• Task details: Only these lines of the data below are wanted: the one with "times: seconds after", the one with "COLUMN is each", and any lines between them, each repeated exactly.

Extracted records
====

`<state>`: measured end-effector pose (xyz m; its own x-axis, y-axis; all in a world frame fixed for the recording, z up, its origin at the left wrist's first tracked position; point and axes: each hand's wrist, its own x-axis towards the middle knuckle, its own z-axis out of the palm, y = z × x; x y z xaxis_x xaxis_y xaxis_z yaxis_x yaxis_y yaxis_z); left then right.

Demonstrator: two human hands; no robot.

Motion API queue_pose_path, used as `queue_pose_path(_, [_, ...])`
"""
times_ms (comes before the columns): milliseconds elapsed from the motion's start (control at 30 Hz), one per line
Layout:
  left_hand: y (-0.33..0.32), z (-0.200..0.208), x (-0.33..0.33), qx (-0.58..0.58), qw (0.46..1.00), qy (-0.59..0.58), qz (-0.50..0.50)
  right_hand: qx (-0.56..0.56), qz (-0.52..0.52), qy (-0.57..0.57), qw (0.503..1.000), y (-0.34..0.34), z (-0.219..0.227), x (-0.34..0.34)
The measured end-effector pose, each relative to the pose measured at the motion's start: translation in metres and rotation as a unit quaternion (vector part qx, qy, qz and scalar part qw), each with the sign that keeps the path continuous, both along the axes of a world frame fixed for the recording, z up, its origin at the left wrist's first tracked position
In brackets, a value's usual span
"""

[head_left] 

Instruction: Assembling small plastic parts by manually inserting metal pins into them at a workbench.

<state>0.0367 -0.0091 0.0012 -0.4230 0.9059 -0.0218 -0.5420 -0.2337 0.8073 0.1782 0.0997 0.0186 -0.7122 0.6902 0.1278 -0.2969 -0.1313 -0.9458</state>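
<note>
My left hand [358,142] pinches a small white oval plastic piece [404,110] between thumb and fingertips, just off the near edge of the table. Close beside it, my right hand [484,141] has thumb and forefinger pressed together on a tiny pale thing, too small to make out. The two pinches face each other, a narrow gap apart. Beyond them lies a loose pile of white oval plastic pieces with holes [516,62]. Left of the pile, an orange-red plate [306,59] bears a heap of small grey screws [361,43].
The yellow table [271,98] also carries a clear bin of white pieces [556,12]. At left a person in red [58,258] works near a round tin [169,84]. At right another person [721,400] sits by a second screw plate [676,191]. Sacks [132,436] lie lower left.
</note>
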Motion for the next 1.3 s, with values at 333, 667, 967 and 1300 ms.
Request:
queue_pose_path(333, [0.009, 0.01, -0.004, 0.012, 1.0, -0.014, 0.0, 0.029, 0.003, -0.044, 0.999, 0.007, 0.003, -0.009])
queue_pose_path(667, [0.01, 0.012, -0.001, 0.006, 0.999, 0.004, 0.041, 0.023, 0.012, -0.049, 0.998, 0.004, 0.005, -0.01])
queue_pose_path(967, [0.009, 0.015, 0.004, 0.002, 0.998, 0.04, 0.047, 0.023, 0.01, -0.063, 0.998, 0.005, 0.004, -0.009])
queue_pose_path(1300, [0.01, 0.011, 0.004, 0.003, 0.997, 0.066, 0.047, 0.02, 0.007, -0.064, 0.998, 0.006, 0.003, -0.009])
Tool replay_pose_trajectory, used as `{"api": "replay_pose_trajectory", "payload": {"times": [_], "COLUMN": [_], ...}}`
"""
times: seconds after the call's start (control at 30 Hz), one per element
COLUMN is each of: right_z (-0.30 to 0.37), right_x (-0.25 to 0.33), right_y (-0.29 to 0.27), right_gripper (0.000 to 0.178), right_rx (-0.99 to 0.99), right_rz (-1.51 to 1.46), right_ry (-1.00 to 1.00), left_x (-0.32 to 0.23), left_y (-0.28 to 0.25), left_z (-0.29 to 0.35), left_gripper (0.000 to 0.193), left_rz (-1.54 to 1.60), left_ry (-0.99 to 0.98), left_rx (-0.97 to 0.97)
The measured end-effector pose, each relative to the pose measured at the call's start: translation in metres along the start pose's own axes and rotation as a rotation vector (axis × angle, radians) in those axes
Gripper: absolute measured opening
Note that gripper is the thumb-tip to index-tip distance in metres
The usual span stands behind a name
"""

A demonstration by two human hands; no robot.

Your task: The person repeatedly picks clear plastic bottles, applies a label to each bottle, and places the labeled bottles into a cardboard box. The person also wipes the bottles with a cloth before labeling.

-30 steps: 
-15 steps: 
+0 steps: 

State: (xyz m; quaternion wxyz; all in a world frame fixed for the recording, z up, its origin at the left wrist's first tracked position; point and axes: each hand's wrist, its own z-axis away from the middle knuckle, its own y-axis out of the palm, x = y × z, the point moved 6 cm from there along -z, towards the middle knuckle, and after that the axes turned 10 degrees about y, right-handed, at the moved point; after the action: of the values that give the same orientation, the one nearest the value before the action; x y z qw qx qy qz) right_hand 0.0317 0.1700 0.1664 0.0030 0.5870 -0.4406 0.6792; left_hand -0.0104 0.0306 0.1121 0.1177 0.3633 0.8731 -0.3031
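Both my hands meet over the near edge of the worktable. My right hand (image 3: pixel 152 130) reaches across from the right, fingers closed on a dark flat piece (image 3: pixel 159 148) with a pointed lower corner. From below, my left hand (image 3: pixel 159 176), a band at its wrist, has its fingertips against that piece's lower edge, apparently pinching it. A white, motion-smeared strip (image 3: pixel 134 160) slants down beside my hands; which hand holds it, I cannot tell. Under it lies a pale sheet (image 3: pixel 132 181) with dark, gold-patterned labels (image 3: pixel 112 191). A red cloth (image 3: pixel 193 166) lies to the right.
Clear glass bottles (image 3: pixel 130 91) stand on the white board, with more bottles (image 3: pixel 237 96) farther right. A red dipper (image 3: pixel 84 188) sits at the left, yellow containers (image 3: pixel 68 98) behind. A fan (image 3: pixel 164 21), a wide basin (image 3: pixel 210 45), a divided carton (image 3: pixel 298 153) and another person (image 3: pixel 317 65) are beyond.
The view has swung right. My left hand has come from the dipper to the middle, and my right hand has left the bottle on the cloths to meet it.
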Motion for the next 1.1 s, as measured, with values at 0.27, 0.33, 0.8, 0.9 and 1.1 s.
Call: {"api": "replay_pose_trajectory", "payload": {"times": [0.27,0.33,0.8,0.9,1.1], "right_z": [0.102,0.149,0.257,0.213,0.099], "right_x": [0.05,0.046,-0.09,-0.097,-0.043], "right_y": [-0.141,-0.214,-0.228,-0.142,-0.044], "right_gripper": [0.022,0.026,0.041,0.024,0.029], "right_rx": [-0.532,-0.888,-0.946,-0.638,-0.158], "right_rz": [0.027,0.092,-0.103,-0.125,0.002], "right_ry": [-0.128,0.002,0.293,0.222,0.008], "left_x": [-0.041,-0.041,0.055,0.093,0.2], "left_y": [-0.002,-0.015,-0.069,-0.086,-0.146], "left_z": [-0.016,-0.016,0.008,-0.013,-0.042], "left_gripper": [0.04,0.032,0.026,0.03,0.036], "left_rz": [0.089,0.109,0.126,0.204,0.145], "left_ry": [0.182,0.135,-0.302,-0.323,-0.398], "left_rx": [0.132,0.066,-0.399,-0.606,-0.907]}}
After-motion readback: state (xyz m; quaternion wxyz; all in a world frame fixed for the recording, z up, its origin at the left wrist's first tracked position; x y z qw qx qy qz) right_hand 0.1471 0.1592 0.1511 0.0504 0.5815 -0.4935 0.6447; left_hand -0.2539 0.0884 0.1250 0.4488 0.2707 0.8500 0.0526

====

• Result for this task:
times: seconds after the call's start (control at 30 Hz), one per element
COLUMN is each of: right_z (-0.30 to 0.37), right_x (-0.25 to 0.33), right_y (-0.29 to 0.27), right_gripper (0.000 to 0.178), right_rx (-0.99 to 0.99), right_rz (-1.51 to 1.46), right_ry (-1.00 to 1.00), left_x (-0.32 to 0.23), left_y (-0.28 to 0.25), left_z (-0.29 to 0.35), left_gripper (0.000 to 0.193), left_rz (-1.54 to 1.60), left_ry (-0.99 to 0.98), left_rx (-0.97 to 0.97)

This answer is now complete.